**EXERCISE REQUIREMENTS:**
When you reach the line in the listing below that contains "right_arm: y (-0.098", begin returning lines exactly as written, and stop after the line that contains "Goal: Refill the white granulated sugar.". Return no other lines.

**MATERIAL FOR THIS TASK:**
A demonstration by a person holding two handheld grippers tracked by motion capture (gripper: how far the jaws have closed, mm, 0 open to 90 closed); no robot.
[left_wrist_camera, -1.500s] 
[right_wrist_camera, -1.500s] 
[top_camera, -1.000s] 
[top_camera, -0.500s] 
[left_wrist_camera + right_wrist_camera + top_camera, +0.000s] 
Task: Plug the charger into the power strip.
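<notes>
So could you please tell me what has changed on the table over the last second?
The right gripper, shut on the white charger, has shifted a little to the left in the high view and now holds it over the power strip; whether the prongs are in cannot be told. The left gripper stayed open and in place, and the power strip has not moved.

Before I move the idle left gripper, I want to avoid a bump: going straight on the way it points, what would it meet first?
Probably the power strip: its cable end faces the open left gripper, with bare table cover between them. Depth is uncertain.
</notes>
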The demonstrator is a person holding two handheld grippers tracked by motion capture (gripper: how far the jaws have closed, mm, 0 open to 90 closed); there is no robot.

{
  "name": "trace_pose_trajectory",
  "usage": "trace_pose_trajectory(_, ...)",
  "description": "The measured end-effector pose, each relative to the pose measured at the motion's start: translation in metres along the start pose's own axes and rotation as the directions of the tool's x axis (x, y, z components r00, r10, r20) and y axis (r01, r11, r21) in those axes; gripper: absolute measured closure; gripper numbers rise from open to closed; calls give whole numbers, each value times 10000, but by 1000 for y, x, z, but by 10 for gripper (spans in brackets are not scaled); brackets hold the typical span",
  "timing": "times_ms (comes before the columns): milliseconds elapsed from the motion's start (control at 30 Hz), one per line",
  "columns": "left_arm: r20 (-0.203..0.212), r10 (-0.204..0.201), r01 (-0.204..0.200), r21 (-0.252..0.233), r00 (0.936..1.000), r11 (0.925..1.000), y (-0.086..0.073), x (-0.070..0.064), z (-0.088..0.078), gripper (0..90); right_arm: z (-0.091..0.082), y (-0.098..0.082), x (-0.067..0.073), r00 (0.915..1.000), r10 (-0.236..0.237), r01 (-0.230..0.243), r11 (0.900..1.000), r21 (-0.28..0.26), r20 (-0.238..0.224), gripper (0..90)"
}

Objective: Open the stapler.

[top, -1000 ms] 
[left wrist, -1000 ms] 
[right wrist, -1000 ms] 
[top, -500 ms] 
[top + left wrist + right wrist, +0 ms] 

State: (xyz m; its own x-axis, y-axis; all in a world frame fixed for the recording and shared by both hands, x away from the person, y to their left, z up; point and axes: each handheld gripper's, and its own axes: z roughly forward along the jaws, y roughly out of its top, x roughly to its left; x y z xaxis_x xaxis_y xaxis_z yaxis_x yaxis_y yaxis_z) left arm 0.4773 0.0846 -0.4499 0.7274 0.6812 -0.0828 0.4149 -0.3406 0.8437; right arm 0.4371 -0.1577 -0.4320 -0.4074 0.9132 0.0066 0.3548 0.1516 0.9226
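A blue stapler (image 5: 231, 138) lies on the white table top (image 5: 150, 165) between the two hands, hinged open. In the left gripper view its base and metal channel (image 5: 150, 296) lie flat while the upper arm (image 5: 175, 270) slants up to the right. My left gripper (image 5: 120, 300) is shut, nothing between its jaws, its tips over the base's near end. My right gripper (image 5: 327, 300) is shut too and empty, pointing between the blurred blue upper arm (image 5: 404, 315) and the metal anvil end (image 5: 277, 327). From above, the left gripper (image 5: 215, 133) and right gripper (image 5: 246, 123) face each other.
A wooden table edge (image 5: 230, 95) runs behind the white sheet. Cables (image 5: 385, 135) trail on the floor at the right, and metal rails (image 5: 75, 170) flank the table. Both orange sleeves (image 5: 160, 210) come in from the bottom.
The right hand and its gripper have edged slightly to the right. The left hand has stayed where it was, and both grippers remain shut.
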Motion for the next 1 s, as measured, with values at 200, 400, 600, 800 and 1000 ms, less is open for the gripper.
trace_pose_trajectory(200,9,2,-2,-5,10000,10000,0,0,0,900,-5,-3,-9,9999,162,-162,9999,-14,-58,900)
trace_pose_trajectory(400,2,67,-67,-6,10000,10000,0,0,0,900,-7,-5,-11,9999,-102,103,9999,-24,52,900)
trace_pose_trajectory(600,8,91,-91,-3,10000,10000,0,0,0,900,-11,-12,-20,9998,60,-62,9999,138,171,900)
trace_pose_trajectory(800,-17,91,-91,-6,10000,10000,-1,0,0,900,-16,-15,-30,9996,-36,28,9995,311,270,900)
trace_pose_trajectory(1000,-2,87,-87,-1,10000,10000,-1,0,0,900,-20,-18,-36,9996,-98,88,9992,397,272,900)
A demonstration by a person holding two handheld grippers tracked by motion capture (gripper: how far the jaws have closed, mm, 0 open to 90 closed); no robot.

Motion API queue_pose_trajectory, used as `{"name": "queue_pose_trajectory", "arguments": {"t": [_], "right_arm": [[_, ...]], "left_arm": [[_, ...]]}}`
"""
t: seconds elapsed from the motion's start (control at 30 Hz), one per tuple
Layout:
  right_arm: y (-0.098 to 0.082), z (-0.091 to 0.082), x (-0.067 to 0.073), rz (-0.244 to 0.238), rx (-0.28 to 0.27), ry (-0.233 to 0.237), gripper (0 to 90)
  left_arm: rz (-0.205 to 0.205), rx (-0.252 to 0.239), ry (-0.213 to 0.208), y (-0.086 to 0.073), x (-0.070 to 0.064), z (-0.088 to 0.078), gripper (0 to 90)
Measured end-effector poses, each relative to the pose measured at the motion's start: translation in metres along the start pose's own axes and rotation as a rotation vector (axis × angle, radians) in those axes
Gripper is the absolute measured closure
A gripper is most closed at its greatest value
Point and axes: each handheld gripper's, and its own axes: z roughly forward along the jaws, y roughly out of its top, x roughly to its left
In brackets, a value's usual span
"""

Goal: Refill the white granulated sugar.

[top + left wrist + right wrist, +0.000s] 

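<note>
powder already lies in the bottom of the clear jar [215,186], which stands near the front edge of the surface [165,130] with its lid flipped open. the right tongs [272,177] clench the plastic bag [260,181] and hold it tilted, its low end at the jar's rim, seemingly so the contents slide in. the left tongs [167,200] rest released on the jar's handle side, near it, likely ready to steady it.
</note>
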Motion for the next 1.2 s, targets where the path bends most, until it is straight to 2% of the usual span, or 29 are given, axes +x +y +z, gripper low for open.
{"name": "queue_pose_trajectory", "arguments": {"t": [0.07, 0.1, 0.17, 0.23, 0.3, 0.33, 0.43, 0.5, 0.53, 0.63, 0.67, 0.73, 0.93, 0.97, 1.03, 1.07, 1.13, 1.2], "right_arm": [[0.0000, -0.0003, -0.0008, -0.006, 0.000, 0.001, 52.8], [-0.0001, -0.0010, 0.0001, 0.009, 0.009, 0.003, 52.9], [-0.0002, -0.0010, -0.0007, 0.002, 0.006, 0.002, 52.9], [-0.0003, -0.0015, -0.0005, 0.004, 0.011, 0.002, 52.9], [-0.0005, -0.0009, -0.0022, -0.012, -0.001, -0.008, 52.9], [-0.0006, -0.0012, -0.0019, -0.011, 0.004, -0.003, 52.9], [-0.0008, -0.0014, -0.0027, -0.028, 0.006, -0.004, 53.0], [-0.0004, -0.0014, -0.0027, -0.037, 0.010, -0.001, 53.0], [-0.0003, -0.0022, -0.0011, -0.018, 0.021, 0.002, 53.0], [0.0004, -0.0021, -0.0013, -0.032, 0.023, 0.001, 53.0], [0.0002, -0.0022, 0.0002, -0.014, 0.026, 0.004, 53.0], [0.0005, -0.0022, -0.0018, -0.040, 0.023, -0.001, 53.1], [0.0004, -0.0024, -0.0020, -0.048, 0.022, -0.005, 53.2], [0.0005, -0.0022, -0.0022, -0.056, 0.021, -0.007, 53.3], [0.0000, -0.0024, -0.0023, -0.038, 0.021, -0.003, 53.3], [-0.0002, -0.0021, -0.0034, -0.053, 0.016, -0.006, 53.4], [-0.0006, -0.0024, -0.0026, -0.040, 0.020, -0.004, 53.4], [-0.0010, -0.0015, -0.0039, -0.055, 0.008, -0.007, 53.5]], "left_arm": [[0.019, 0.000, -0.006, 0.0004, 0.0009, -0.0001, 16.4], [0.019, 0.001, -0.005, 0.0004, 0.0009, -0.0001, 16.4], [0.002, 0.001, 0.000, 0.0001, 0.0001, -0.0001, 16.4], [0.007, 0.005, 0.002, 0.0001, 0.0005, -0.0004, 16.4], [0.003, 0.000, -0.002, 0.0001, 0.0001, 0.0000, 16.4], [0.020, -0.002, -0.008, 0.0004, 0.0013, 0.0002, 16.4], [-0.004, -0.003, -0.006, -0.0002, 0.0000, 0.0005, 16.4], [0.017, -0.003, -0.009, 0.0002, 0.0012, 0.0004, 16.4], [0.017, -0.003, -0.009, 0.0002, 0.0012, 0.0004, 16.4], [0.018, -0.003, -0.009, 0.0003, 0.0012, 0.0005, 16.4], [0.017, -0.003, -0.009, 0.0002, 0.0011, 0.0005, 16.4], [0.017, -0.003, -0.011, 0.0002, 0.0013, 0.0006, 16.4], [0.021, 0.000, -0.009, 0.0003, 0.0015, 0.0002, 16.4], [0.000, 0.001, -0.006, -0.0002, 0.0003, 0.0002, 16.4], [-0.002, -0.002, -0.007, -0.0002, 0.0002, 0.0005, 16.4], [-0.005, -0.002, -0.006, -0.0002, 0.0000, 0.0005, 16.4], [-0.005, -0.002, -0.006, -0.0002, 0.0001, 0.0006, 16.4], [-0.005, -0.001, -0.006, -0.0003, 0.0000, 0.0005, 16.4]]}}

**OUTPUT OF THE EXERCISE:**
  right_arm: y (-0.098 to 0.082), z (-0.091 to 0.082), x (-0.067 to 0.073), rz (-0.244 to 0.238), rx (-0.28 to 0.27), ry (-0.233 to 0.237), gripper (0 to 90)
  left_arm: rz (-0.205 to 0.205), rx (-0.252 to 0.239), ry (-0.213 to 0.208), y (-0.086 to 0.073), x (-0.070 to 0.064), z (-0.088 to 0.078), gripper (0 to 90)
Measured end-effector poses, each relative to the pose measured at the motion's start: translation in metres along the start pose's own axes and rotation as a rotation vector (axis × angle, radians) in those axes
Gripper is the absolute measured closure
A gripper is most closed at its greatest value
Point and axes: each handheld gripper's, and its own axes: z roughly forward along the jaws, y roughly out of its top, x roughly to its left
In brackets, a value's usual span
"""

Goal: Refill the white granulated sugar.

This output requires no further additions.